Speech Engine 3.40.5, DB v1700, BSAPI 3.40.4 (2021-05-09) (Public release)

  • Fixed: When trying to register webhook over existing webhook for any stream technology, SPE returns HTTP 400 (1069) error instead of HTTP 500
  • Fixed: Invalid SQL syntax when overwriting voiceprint in a database

Speech Engine 3.35.7, DB v1601, BSAPI 3.35.5 (2021-05-09) (Public release)

  • Fixed: Invalid SQL syntax when overwriting voiceprint in a database

Speech Engine 3.40.4, DB v1700, BSAPI 3.40.4 (2021-05-28) (Public release)
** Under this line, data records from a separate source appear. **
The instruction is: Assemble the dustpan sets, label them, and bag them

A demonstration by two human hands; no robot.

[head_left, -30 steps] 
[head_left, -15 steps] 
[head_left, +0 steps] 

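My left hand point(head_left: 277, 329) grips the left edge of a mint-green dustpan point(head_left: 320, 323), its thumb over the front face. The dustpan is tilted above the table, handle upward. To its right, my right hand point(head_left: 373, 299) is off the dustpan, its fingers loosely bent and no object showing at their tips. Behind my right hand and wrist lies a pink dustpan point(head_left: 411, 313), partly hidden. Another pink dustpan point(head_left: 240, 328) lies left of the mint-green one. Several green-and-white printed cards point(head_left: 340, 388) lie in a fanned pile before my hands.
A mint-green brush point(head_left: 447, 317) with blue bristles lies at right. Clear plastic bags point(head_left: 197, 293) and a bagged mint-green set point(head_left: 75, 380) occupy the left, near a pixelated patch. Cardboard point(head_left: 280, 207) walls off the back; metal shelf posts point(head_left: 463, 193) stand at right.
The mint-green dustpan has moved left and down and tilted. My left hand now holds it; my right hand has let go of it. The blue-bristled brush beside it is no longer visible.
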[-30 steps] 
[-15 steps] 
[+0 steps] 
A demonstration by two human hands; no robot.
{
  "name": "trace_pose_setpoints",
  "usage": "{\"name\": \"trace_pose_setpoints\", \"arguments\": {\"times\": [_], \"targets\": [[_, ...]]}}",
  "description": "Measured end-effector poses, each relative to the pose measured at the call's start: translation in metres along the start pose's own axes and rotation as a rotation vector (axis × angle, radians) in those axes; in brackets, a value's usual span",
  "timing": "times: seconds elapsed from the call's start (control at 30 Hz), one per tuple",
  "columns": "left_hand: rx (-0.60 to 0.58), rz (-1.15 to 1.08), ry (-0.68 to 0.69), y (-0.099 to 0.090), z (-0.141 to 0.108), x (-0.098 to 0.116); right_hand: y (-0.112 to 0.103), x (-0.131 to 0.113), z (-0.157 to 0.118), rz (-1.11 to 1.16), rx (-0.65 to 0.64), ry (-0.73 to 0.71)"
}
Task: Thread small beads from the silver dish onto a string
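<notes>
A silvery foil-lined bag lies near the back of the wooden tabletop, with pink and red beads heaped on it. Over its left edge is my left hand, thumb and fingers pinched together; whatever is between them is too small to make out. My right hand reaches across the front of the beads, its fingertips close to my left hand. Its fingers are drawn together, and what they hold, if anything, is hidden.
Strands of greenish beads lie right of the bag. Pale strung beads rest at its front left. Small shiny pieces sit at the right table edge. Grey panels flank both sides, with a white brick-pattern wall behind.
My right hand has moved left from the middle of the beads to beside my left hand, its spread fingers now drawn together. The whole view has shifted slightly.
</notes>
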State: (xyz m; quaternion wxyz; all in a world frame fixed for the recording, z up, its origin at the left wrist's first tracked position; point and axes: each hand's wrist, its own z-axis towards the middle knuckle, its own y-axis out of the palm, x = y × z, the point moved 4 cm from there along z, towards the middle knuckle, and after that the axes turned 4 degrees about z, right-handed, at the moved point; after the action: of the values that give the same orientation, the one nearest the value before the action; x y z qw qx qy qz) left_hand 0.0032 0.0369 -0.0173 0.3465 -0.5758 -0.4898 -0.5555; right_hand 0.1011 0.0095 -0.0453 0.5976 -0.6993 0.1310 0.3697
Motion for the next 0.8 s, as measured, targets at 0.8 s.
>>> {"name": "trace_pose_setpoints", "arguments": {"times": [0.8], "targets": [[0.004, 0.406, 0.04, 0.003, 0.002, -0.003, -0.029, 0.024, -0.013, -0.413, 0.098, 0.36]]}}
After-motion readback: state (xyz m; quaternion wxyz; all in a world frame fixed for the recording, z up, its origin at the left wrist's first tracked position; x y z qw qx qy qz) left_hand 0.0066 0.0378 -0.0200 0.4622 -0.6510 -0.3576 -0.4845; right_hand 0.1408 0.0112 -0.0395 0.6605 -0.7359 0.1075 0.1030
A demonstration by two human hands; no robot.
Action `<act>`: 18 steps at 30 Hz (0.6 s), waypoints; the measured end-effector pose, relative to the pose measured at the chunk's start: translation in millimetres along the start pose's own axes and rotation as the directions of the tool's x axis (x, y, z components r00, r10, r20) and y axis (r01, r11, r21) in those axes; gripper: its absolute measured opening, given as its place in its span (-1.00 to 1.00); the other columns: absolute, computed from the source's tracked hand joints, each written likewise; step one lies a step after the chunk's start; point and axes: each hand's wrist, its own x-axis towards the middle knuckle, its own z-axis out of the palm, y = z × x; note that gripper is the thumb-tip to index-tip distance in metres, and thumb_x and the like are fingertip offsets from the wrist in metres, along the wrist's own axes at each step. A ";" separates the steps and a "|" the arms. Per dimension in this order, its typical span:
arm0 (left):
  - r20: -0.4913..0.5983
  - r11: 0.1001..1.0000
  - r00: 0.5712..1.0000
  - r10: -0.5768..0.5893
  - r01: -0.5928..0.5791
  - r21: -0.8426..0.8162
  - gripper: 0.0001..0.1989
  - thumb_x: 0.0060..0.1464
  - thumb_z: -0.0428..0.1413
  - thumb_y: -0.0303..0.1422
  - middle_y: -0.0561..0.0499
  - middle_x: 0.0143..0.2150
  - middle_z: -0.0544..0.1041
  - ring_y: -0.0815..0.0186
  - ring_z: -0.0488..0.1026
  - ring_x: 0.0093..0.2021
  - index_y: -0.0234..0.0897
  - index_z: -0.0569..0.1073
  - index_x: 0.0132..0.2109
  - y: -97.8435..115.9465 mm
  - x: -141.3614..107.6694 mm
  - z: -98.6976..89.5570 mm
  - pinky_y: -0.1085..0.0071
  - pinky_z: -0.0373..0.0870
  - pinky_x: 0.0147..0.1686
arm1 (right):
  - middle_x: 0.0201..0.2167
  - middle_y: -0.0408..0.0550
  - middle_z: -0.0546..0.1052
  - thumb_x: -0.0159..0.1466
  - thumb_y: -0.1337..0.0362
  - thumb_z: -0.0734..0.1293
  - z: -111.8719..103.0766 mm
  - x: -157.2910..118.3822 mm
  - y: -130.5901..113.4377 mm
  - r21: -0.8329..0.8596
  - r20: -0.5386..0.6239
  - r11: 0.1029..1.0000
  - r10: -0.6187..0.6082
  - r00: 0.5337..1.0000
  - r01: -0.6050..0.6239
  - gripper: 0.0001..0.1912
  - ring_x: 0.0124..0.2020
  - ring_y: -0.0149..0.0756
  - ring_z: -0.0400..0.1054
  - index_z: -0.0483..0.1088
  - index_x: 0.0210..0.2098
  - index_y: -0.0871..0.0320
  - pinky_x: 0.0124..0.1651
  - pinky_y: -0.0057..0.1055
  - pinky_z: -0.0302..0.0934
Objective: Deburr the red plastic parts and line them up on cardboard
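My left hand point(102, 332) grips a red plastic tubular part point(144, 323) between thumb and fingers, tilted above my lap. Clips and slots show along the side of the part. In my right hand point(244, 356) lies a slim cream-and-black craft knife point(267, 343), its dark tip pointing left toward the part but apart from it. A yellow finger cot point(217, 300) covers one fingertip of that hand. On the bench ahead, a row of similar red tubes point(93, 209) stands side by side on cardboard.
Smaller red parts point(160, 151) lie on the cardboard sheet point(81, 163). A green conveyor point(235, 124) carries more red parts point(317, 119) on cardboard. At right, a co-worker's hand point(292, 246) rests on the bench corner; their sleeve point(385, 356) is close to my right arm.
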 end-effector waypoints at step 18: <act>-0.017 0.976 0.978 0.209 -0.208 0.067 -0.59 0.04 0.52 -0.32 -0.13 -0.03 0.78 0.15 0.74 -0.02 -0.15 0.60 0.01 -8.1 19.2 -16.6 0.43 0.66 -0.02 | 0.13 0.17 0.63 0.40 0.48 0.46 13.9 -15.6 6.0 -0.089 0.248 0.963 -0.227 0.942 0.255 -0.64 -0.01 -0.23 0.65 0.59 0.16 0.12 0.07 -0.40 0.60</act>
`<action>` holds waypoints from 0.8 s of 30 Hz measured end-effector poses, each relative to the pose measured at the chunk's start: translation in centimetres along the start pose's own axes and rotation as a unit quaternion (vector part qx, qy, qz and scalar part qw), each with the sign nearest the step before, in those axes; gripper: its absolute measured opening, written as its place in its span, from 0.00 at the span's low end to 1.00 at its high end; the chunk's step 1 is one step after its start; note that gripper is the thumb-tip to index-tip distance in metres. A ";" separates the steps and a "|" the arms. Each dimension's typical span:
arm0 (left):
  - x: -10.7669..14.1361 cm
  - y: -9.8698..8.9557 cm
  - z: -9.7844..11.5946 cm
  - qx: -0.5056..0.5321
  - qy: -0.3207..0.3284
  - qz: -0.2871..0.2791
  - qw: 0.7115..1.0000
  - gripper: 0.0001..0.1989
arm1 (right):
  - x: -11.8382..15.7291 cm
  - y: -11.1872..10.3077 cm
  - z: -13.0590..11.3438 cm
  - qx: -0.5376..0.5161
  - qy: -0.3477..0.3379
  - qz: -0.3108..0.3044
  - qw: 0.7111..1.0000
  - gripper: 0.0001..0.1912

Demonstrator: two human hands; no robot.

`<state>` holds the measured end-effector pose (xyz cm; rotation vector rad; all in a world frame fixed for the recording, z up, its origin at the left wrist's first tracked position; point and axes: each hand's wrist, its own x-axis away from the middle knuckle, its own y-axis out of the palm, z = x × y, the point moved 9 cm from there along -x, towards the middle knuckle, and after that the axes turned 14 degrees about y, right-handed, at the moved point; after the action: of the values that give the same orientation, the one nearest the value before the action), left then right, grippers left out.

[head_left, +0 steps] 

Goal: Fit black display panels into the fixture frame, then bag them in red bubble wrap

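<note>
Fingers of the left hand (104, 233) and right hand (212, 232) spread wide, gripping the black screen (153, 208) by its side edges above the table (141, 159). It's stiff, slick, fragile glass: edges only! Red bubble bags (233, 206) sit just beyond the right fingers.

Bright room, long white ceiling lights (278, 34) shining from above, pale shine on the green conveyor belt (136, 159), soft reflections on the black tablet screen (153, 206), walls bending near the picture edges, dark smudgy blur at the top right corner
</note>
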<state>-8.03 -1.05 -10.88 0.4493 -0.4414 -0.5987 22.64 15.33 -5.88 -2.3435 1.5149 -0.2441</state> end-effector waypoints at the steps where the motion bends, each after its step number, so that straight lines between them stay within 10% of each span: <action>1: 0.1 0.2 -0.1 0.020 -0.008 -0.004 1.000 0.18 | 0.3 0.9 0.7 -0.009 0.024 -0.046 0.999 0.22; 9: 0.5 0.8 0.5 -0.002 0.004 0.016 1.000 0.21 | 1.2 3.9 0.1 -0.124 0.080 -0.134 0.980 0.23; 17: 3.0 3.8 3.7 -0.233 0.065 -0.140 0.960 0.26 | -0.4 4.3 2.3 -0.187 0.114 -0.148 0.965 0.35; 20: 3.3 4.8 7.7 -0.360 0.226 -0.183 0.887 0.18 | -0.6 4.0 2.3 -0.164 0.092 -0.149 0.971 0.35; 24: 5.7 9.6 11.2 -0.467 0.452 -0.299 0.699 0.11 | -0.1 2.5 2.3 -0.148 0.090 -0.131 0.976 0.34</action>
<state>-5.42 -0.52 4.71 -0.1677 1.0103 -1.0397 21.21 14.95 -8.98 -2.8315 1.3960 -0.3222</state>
  • Fixed: BSAPI 3.40.3 does not include fixes from 3.40.2
  • Fixed: Different results in LID L4 for waveform and languageprint input
  • Fixed: Requested segment is out of waveform range error in TAE
  • Fixed: End time may be before start time in STT “one best” transcription
  • Fixed: When creating a new LID language pack, hash of the file contained in the custom language pack report is incorrectly calculated (occurs mainly in Windows)
  • Fixed: Items builtin_language_models and custom_language_models in a body of POST /technologies/languageid/languagepacks/{name} are now optional. At least one of them must not be empty.
  • Fixed: Better server response message when language model was not found during creation of new LID language pack
  • Fixed: Minor bugs in licensing subsystem

Speech Engine 3.40.3, DB v1700, BSAPI 3.40.3 (2021-05-12) (Public release)

  • New: Added 6th generation of HR_HR, FR_FR, PS, AR_XL and SV_SE of STT, KWS and PHNREC with improved accuracy
  • Fixed: Various log and error messages fixed
  • Fixed: Acapela TTS connector puts incorrectly named item languages in output JSON
  • Improved: Updated doc/Phonemes_for_STT_and_KWS.pdf document with phonemes for 6th generation of HR_HR, FR_FR, PS, AR_XL and SV_SE

Speech Engine 3.40.2, DB v1700, BSAPI 3.40.2 (2021-04-30) (Public release)

  • Fixed: LMC does not work with CS_CZ_6 online (stream) configuration
  • Fixed: Sample rate in Opus files is incorrect
  • Fixed: Various “[ERRFMT]” log messages fixes

Speech Engine 3.40.1, DB v1700, BSAPI 3.40.1 (2021-04-16) (Public release)

  • Fixed: 6th generation STT/KWS stream result may start with words from end of previous stream
  • Fixed: Some licensing error messages are not shown in log
  • Fixed: Missing file names in log messages in SID and SID4 tasks
  • Fixed: Keyword list may not work if XML is used as input and optional fields threshold or pronunciations are used
  • Fixed: phxdamin2 cannot configure VAD_STREAM technology
  • Improved: Updated document doc/Phonemes_for_STT_and_KWS.pdf

Speech Engine 3.40.0, DB v1700, BSAPI 3.40.0 (2021-03-26) (Public release)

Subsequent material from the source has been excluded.